For the entries below, say how many lines hold the word "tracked", with the number as the only reply.

=== SOURCE MATERIAL ===

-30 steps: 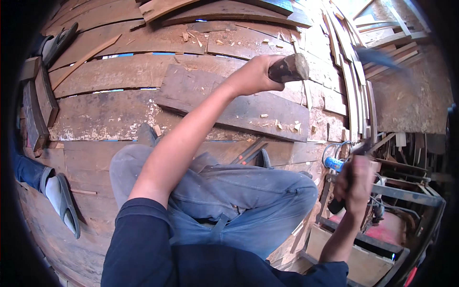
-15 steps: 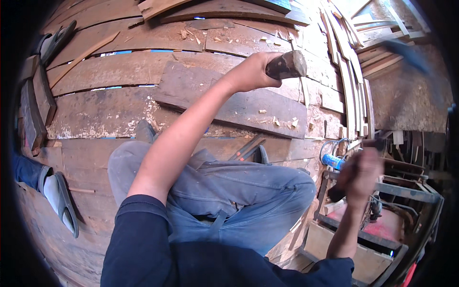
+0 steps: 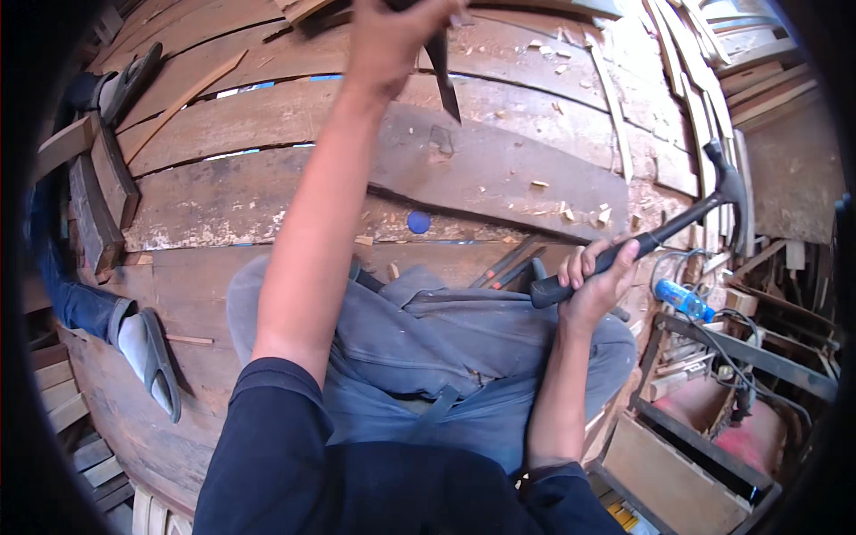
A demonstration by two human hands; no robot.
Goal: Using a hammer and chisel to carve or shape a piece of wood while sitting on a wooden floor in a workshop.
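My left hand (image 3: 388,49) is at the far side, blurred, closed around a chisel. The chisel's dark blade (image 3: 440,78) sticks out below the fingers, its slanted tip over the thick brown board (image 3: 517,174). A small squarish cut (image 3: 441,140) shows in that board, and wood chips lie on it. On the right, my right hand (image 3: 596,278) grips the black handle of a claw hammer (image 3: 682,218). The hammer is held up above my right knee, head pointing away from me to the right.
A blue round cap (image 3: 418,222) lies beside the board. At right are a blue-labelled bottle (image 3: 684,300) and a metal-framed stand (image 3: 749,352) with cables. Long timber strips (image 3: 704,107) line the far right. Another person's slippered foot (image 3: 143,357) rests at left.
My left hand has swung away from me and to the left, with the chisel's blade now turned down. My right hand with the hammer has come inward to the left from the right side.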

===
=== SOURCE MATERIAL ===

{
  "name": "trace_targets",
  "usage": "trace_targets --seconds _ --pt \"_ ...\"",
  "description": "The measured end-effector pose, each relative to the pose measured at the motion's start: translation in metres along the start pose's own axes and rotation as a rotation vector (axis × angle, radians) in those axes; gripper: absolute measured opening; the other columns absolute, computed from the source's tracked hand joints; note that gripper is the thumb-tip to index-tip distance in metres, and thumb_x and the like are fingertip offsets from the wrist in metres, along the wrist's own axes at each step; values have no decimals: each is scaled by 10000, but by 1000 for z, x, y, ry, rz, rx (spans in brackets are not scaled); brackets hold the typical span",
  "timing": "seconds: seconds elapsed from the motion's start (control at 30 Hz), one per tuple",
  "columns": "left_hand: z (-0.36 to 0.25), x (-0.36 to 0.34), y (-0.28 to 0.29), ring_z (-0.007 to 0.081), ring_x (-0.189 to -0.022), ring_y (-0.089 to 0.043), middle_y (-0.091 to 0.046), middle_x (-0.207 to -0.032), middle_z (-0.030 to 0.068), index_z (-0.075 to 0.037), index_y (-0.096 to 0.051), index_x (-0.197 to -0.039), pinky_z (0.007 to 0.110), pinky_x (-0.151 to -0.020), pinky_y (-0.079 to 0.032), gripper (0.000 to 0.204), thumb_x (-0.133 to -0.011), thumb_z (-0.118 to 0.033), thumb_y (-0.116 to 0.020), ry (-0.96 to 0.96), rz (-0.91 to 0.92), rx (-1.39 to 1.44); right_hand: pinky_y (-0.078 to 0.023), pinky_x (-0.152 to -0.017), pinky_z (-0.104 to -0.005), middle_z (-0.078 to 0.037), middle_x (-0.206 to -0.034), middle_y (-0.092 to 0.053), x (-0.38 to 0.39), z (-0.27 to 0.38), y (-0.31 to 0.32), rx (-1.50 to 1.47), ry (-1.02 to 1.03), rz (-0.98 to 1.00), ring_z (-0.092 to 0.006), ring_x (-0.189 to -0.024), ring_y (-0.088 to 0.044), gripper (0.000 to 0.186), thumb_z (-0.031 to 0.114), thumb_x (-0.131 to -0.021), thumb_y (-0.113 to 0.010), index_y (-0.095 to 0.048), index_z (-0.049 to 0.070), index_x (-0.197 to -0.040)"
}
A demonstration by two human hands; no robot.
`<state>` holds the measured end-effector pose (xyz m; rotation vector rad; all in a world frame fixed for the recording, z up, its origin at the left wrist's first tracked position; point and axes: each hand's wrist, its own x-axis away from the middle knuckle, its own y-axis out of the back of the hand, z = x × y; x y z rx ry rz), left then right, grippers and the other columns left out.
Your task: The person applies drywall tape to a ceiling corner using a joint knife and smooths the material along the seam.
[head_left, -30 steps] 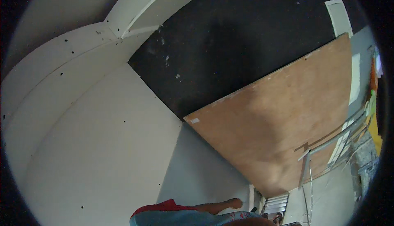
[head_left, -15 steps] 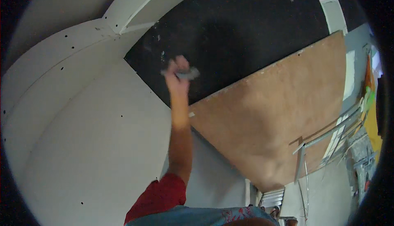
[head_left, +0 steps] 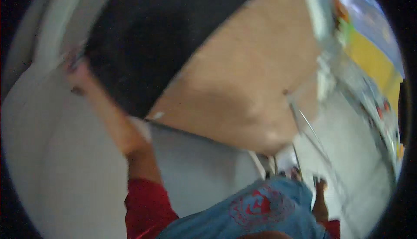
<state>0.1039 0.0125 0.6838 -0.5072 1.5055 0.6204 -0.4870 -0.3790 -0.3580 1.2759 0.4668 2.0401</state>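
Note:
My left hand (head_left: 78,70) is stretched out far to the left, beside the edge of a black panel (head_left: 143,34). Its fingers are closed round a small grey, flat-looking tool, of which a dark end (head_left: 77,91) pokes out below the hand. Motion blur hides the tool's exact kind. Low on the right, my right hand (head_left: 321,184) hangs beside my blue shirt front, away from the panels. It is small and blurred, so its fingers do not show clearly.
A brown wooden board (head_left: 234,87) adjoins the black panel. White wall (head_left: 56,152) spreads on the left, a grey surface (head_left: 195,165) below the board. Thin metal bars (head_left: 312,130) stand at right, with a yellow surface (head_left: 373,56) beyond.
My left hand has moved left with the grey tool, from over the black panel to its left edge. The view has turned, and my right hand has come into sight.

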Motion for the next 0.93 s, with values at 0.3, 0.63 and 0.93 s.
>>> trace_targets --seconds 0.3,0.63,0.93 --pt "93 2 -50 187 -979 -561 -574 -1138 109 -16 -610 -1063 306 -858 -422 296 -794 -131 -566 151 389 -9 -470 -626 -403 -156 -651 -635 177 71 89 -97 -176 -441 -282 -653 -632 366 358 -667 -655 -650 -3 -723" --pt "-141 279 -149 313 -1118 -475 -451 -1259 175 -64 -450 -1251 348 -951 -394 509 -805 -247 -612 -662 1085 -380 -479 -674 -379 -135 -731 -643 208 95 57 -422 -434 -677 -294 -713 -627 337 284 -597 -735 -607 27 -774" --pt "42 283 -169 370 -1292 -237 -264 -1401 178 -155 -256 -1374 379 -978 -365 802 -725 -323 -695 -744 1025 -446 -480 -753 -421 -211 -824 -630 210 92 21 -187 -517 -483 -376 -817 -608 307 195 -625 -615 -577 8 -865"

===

PROBLEM SOLUTION: 2